How do you draw from your own cultural identity? What are the most important pillars of your sense of self?

This is such a great question since I have a background story about Alice Eugene Seon as the name for my brand. I used to live in a very white neighborhood and I remember I was ashamed of my korean traits since I wanted to look like others and act like others. I tried really hard to blend in by dressing like other girls in my school, putting on makeup like them, and talking like them. One of my friends from high school used to make fun of my middle name and said that it was such a “white guy’s name”, although it’s a typical girl’s name in Korea. That incident made me ashamed of my Korean traits even more. After spending years at Parsons, I realized that It is fine to be different and I started liking my identity as a Korean American, having experienced both cultures. Therefore, I go by my full name now, Alice Eugene Seon, to proudly display my identity as a Korean and American.

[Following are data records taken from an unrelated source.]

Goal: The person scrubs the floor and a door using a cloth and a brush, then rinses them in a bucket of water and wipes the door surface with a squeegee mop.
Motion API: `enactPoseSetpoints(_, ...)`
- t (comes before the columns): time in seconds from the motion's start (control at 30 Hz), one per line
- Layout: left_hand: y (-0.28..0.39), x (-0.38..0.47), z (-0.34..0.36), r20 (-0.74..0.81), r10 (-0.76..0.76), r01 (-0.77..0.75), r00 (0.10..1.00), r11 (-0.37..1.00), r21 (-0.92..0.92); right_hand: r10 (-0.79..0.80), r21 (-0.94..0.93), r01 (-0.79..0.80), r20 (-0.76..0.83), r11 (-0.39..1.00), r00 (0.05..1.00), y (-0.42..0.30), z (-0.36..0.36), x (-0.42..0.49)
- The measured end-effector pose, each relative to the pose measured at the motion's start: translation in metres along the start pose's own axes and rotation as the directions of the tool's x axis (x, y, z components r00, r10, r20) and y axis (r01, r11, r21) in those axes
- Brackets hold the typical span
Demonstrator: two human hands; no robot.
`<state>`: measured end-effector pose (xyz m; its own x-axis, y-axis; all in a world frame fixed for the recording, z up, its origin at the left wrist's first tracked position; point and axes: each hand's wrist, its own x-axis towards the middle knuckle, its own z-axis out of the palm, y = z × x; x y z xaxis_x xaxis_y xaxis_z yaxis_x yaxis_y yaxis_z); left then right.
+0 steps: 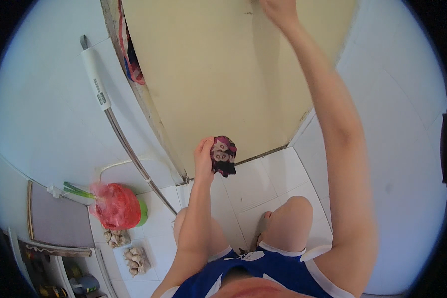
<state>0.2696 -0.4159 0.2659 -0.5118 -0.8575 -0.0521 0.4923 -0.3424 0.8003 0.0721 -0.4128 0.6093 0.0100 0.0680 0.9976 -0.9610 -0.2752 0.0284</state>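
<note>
A folded, patterned cloth (223, 154) in black, purple and pale pink is held in my left hand (204, 156), low in front of a cream-coloured door panel (208, 74). My right arm stretches up along the panel's right side. The top edge of the view cuts off my right hand (279, 13). Its fingers are out of sight, so I cannot tell whether it holds or touches anything. A strip of colourful fabric (132, 56) shows at the panel's left edge.
A mop-like pole (130, 149) with a white grip leans on the left tiled wall. On the floor stand a red plastic bag (115, 208) with green stalks and bunches of garlic (135, 261). Shelves (67, 268) with bottles are at lower left. A white wall (391, 149) rises on the right.
</note>
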Motion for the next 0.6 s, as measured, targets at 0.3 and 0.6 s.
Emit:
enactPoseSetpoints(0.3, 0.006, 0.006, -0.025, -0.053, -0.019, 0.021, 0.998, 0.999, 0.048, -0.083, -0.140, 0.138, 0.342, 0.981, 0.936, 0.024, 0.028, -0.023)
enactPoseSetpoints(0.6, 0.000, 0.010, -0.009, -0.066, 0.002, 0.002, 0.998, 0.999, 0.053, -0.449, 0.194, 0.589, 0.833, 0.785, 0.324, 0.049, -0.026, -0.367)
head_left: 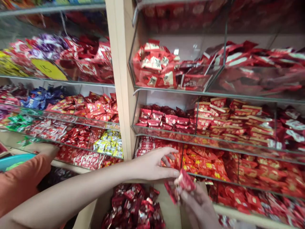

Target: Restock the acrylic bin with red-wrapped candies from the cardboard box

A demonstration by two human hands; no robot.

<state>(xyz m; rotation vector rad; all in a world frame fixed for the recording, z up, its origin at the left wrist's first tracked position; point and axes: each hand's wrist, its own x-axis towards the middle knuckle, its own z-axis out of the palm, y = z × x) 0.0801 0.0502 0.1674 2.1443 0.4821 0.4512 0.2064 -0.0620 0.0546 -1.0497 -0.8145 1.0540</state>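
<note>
My left hand (158, 163) reaches across from the lower left, with its fingers apart and nothing held in them. Its thumb tip is close to the red candy packets (184, 183) that my right hand (197, 203) grips, just in front of the lower shelves. Below both hands, a cardboard box (170, 203) holds a heap of dark red wrapped candies (137, 206). Behind my left hand, a low shelf compartment carries small red packets (147, 144), beside red and yellow packets (202, 162).
Clear-fronted shelves of wrapped candies rise on both sides of a pale wooden post (119, 79). A yellow sign (49, 69) hangs at the upper left. Another person's arm in an orange sleeve (26, 178) reaches in at the left, near a teal basin (15, 160).
</note>
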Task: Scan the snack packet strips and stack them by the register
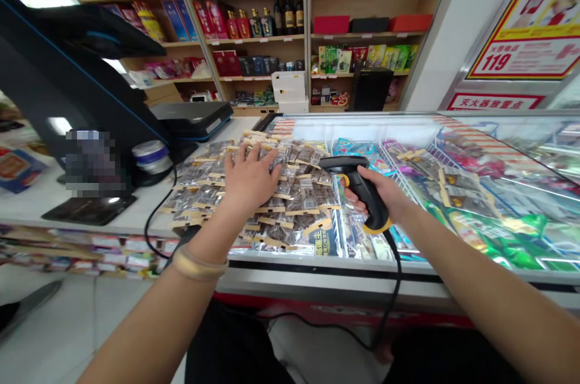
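Observation:
My left hand [252, 182] lies with its fingers spread on a broad heap of small clear packets [301, 197] with tan edge strips and dark contents. The heap rests on the glass top of a chest freezer and reaches left toward the counter. To the right of the heap, my right hand [369, 191] is wrapped round the grip of a black and yellow barcode scanner [374, 200]. The scanner's head points left, above the packets' right edge. From its handle a black cable [396, 281] hangs down past the freezer's front.
Bagged goods fill the chest freezer [453, 136] under its glass. On the left counter [158, 221] stand a dark monitor stand [86, 70], a round tin [153, 157] and a flat black device [190, 118]. Shelves [254, 40] of bottles and boxes line the back wall.

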Action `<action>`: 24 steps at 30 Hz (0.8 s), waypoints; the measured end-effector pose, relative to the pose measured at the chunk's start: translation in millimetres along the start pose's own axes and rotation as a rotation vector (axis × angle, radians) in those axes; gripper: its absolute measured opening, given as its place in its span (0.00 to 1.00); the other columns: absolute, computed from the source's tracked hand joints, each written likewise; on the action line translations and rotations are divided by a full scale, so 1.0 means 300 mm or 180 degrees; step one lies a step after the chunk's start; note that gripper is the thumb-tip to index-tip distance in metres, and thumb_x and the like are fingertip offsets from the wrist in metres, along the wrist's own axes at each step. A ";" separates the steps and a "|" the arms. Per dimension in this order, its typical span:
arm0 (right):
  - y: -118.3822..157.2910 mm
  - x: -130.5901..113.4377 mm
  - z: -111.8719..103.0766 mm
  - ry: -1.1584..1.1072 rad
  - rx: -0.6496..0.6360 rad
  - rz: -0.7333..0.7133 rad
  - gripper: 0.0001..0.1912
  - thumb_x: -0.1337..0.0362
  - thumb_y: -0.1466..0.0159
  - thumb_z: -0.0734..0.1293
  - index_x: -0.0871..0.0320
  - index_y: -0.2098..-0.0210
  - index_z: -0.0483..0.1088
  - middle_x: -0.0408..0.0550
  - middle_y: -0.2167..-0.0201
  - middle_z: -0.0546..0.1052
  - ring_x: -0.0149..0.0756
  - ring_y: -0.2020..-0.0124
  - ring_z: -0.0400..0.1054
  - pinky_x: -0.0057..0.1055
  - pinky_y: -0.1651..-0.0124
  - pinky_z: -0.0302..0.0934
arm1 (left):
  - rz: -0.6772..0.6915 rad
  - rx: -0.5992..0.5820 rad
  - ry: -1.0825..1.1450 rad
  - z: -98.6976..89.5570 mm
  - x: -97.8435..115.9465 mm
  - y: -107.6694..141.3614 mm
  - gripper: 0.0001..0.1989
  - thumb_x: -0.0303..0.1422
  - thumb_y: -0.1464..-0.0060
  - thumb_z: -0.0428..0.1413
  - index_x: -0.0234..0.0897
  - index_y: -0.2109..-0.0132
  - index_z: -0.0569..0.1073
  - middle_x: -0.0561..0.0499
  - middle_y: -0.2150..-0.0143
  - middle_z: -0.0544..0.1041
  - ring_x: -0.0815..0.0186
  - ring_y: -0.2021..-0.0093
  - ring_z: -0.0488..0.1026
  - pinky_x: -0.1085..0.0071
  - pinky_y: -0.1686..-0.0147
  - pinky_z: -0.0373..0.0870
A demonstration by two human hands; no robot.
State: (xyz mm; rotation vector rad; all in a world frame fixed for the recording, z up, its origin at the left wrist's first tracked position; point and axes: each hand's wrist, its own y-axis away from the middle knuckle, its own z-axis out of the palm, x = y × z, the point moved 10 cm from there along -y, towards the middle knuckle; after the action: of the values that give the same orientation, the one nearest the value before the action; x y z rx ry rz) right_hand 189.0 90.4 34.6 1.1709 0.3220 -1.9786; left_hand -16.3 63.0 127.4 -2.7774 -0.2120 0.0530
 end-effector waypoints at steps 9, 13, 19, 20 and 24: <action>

How do you want people to feel when wearing your clothes? Who is your core customer?

Women of course are my core customers. My potential customer for Invisible Women was middle aged women who have been dedicating themselves but I would like to create a brand of women, by women, and for women in the near future. Recalling some of John Galliano’s words  “My role is to inspire women, to make them dream and to dress these desires”.  I believe that my role as a designer is to make all women feel confident and feel comfortable in their own skin.


Alice Eugene Seon CollectionCourtesy of Alice Eugene Seon


Do you have a quote of wisdom you'd like to share with other creatives?

My favorite quote is “Be reckless enough to gamble all or nothing to follow your dreams.” by John Galliano who I genuinely admire as a fashion designer.


Finally, how has joining Not Just A Label changed your early career?

I’ve been getting so many emails about collaborations for photoshoots from all over the world. Joining Not Just A Label was a big fortune for me since it is such a great platform for fresh graduates. I remember Bella Thorne commented under NJAL’s post when they featured my work. I had to pinch myself since Disney was my childhood memory and I remember watching her shows when I was a little girl. My collection has also been recently published in NJAL’s marketplace and I can’t wait to see how it goes. I would like to thank NJAL for having me and providing me with such a great opportunity. I can’t wait to have more adventures with you!